Spanish folklore always makes a fool of itself in Catalonia. Pro-independence propaganda is much more effective. But it is that Spain has plenty of reality to waste time on gossip.
Artur Mas has acknowledged that he knew that the independence of Catalonia was never close and that he lied to the Catalans with promises and deadlines of impossible fulfillment to incite the masses and protect their electoral interests.
Anna Gabriel works for the Swiss union Unia, as deputy regional secretary in Geneva. The union is in fashion these days in the Helvetic Confederation because it has been known that it manages a wealth of about 800 million euros: more than 400, invested in an extensive collection of properties, and more than
300, intended for various financial investments such as participations, mortgages or loans granted.
Puigdemont accuses Spain of making a fool of himself because he cannot extradite him, but in the deactivated, depressed and decadent Catalonia, both he and his candidates lose every election to which they stand. Those of the institutions and those of his own party.
Anna Gabriel becomes the victim, the exile, but is in Switzerland for tourist reasons. As long as she is only accused of disobedience, she could return to Spain without any risk of being imprisoned, but here she would not have any union to pay for the party, or other more intimate affairs than those she enjoys in Geneva.
Puigdemont has become the official vagabond of Europe, living by the death and always with fear in his body. While he accuses Spain of playing the Indian, he plans to ask for Belgian nationality, because he sees his amnesty or pardon impossible. It is true that being a Belgian citizen is a little more serious than being the leader of an imaginary republic, but only a little. For this reason, that Pedro Sánchez is thinking – according to the revelation of former President Zapatero – of pardoning him, or something similar to facilitate his return, is a defeatist concession in a game that is being won, and against a rival who not only will not appreciate the magnanimity – as ERC has done so fragile but significantly with its commitment to dialogue – but it will use it to try to rewrite History. Carpeting his return, the State would give Puigdemont the story that Spanish Justice is indeed political, that he was always right and that he has won his war for democracy and freedom.

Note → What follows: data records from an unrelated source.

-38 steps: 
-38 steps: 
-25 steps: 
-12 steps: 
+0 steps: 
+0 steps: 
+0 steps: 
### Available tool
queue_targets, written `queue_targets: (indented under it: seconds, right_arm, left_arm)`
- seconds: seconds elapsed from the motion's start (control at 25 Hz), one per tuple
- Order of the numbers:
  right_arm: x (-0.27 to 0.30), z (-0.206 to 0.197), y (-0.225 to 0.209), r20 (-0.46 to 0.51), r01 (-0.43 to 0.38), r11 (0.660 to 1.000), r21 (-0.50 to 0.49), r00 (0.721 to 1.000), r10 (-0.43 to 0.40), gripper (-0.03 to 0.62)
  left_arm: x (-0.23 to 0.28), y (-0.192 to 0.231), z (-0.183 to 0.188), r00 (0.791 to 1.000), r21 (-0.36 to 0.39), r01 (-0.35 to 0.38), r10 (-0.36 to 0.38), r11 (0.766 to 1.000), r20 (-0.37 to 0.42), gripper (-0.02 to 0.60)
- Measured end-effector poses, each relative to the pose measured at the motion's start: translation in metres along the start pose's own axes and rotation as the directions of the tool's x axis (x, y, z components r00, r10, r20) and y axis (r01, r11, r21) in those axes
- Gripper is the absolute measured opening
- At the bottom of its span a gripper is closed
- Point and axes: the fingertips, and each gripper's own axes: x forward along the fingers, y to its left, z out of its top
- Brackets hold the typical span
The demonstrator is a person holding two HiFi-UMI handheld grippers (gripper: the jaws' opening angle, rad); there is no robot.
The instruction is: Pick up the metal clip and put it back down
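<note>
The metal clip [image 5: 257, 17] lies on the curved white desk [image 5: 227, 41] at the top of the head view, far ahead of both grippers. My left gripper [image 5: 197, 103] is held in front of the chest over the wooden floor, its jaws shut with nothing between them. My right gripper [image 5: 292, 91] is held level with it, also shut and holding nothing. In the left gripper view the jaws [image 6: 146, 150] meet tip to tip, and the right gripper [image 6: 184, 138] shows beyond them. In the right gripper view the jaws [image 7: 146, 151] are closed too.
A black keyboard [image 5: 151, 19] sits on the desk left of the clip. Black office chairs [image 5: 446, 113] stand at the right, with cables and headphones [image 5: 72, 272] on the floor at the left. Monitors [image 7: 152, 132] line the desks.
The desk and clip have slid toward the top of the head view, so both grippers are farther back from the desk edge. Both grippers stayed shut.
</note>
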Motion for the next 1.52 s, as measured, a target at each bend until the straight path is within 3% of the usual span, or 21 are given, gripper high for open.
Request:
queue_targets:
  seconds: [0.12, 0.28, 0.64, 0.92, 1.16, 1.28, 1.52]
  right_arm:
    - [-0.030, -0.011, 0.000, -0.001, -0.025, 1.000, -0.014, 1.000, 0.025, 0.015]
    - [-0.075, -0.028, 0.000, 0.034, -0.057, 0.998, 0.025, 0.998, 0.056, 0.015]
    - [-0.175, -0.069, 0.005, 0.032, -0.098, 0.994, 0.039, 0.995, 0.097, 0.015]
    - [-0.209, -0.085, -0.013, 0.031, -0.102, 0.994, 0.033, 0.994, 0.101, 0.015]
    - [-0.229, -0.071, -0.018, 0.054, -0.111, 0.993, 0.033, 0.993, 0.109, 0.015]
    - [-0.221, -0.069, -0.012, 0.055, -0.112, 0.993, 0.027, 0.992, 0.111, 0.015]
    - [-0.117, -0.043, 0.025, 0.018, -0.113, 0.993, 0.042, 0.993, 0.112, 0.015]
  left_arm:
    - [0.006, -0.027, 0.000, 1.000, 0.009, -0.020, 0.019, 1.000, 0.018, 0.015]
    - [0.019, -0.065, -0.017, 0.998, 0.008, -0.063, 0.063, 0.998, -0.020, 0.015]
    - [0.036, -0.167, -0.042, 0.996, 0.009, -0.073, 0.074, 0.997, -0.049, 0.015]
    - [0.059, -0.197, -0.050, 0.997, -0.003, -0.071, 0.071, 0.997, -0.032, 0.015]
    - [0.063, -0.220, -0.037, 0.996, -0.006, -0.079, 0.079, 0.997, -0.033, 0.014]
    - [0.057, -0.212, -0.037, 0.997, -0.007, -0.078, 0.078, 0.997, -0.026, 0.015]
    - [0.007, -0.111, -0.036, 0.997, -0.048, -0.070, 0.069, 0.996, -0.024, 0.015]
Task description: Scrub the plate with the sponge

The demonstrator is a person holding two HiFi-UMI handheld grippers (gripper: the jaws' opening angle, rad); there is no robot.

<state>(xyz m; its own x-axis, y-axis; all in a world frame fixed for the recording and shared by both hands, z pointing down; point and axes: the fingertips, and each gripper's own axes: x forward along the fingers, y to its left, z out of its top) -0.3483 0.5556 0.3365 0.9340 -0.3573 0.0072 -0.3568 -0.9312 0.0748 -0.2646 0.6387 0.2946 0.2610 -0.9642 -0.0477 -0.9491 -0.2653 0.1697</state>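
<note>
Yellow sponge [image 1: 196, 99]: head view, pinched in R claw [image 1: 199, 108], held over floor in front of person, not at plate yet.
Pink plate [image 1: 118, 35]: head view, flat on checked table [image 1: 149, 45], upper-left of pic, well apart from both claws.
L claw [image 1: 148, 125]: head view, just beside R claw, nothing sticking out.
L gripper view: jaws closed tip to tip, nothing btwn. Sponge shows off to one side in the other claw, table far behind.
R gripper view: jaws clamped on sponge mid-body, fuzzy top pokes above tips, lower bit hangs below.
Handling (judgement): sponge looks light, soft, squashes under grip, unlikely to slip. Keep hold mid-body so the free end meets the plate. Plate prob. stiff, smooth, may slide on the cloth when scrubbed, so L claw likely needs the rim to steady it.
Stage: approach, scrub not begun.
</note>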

Swindled by its leaders and abandoned by patriots who claim to love it and have dedicated themselves in recent years to nothing more than to destroy it with their stupid decisions, and its legendary cowardice, Catalonia sinks into its humiliating ignominy.
If the State should have learned something at this point from the grotesque and absurd confrontation with Catalonia, it is that, both in folklore, as in reality, as in politics, the only damage that both sides can cause is that which they make themselves.